«Riposte party» à gauche, «soirée live-tweet» à droite: à chaque émission de leur poulain, comme à chaque meeting, les militants PS et UMP se mobilisent en masse sur les réseaux sociaux, et particulièrement sur Twitter. Rue de Solférino, une quarantaine de militants s'occupent de la campagne Web de François Hollande, contre 12 pour celle de Nicolas Sarkozy. Objectif, inonder la toile de messages du candidat et répondre aux attaques du camp adverse, aidé d'argumentaires à l'usage des twittos-militants.
«Ce type d'événement nous permet de propager la parole de Nicolas Sarkozy et de l'enrichir avec des contenus, comme des vidéos», explique Nicolas Princen, son responsable de campagne numérique. «Les militants veulent occuper le terrain. Le nombre de messages envoyés permet de mesurer l'intensité de la campagne de tel ou tel candidat », estime Benoît Thieulin, co-fondateur La Netscouade et directeur de la campagne Internet de Ségolène Royal en 2007.
Avec plus de vingt-six millions de Français inscrits sur Facebook et cinq millions sur Twitter, difficile d'ignorer les réseaux sociaux. Un outil qui n'existait pour ainsi dire pas en France il y a cinq ans. «C'est l'une des évolutions majeures de cette campagne», assure Benoît Thieulin. Et tant pis si seulement 3% des Français suivent un candidat sur Twitter, 5% sur Facebook. «L'essentiel de la campagne ne passe pas par les pages des candidats mais par les discussions qu'ont les utilisateurs entre eux au quotidien», estime le directeur de La Netscouade.
Comme les marques, les candidats veulent s'immiscer dans les conversations, profiter du pouvoir d'influence qu'offre la recommandation et ainsi faire passer leur message. «Ce qu'un candidat dit sur sa page Facebook n'y reste pas. Le partage de ces contenus par des gens ordinaires a un effet multiplicateur énorme. Et ces contenus viennent des personnes qui influencent le plus votre vote, à savoir vos amis», souligne Patrick Ruffini, directeur de l'agence Engage et webmaster de la campagne Bush-Cheney en 2004 aux Etats-Unis.
Des outils que chacun utilise à sa manière. C'est sur Facebook que l'équipe de Nicolas Sarkozy concentre ses efforts. «Avec environ 50% de la population française inscrite, Facebook est le seul mass-média aujourd'hui sur Internet. La qualité de l'engagement y est également supérieure comparé à Twitter.
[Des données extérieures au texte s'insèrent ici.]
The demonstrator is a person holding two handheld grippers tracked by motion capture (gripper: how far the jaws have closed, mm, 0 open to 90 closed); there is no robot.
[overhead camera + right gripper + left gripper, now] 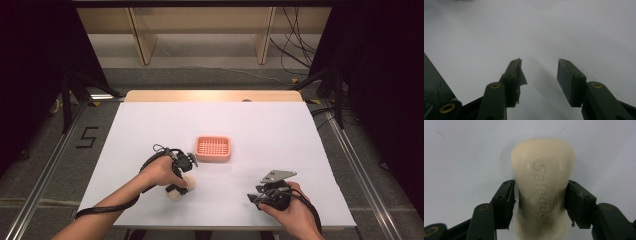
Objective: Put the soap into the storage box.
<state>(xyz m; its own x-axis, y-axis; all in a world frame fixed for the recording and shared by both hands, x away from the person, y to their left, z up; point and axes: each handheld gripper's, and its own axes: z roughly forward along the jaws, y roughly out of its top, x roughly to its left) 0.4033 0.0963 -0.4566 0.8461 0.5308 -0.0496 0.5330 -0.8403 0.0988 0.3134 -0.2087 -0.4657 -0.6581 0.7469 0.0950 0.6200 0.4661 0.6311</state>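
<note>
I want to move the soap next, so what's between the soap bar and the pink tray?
Nothing: in the high view, bare white table separates the soap bar, held by the left gripper, from the pink tray.

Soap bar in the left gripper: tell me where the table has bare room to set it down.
Free: the white table beyond the pink basket, and its right side. Crowded: the near edge, where the left gripper grips the soap bar and the right gripper rests.

A black "5" mark (88, 137) and loose cables (295, 47) lie on the grey floor (45, 165).
</note>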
Facebook est un réseau affinitaire, basé sur le “like”, et qui crée donc un lien affectif avec le candidat», souligne Nicolas Princen.
Avec plus de 600 000 fans, en hausse de quelque 100 000 personnes depuis le début de la campagne, Nicolas Sarkozy devance de loin ses rivaux. Avant le premier tour, François Hollande dépassait les 85 000 fans, devant Jean-Luc Mélenchon, champion de l'interactivité, avec à lui seul 54% des «j'aime» et des commentaires générés en mars sur le site par les dix candidats à la présidentielle, selon le baromètre de l'agence Socialbakers.
Plus que Facebook, l'équipe de François Hollande privilégie Twitter, sur lequel le candidat socialiste totalise plus de 225 000 followers, devant Nicolas Sarkozy (160 000 abonnés). «L'utilisation politique de Facebook n'est pas si importante que ça. C'est surtout un réseau familial et amical. On y parle beaucoup moins de politique que sur Twitter», estime Vincent Feltesse, responsable de la campagne numérique de François Hollande.
Au total, le candidat socialiste a généré en mars plus de 830 000 tweets, selon l'étude Twittoscope de TNS Sofres, contre 1,3 million pour Nicolas Sarkozy. Des messages dont la teneur est moins favorable pour le président sortant, avec 21% de messages critiques pour Nicolas Sarkozy contre 12% pour François Hollande. «Je ne suis pas sûr que Twitter permette de convaincre de nouveaux électeurs», estime Vincent Feltesse. Selon lui, le site de micro-blogging sert surtout à faire savoir ce que fait et ce que dit François Hollande aux leaders d'opinion.
«Les médias sociaux permettent aux candidats de s'humaniser, de se montrer sous un angle personnel», estime pour sa part Patrick Ruffini. Un outil précieux pour une élection présidentielle, censée marquer la rencontre entre un homme et un peuple.